Fritz Stangl, who ran the Treblinka death camp, after the war fled to Syria, where he lived for a few years, quite comfortably, before moving to Brazil, where there was also a thriving community of Nazi war criminals, including Dr. Mengele. The former Nazi minister to East European countries during the war, Franz Rademacher, responsible for the murder of thousands of Jews, lived in Syria under his real name. Those are just three of the Nazi war criminals who after the war found refuge in Syria; there are so many more. And many of them, both in Egypt and Syria, converted to Islam, another fanatical faith.
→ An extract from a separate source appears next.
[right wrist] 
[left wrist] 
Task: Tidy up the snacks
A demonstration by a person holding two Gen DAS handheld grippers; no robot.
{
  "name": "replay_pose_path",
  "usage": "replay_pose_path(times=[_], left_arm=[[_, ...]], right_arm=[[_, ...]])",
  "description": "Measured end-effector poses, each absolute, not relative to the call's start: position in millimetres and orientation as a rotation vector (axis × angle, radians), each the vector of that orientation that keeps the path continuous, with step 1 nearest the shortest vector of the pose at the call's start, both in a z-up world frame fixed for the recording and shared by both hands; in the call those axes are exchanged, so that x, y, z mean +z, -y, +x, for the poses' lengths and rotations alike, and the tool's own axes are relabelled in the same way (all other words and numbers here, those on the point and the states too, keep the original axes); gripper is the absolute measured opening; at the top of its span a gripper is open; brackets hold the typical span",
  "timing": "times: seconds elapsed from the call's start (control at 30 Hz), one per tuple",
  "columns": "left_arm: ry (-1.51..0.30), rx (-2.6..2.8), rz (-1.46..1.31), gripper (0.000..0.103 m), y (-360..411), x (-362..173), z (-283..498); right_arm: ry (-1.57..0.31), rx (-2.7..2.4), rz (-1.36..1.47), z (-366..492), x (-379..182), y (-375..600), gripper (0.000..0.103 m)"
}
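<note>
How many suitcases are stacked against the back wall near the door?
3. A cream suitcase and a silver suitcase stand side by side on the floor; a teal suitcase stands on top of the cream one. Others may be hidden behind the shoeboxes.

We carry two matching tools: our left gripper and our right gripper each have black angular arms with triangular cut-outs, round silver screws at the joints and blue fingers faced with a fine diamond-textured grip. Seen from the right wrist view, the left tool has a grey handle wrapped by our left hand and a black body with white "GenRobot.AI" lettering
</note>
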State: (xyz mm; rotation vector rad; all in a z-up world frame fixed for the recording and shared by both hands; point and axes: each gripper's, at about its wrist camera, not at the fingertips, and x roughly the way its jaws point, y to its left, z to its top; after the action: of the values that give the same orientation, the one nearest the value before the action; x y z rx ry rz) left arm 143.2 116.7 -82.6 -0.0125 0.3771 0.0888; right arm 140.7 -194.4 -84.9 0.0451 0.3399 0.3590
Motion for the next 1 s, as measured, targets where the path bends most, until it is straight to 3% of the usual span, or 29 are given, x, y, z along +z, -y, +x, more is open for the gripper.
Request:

Many Arabs, beginning with Hajj Amin el Husseini, looked sympathetically on the Nazi war criminals who were, after all, engaged in the same fight as they against “international Jewry.” And that is why so many of those war criminals found refuge, employment, and respect, in Egypt and Syria. No one should be surprised that Hamas operatives in Gaza have been reading Mein Kampf. It would be surprising if they were not.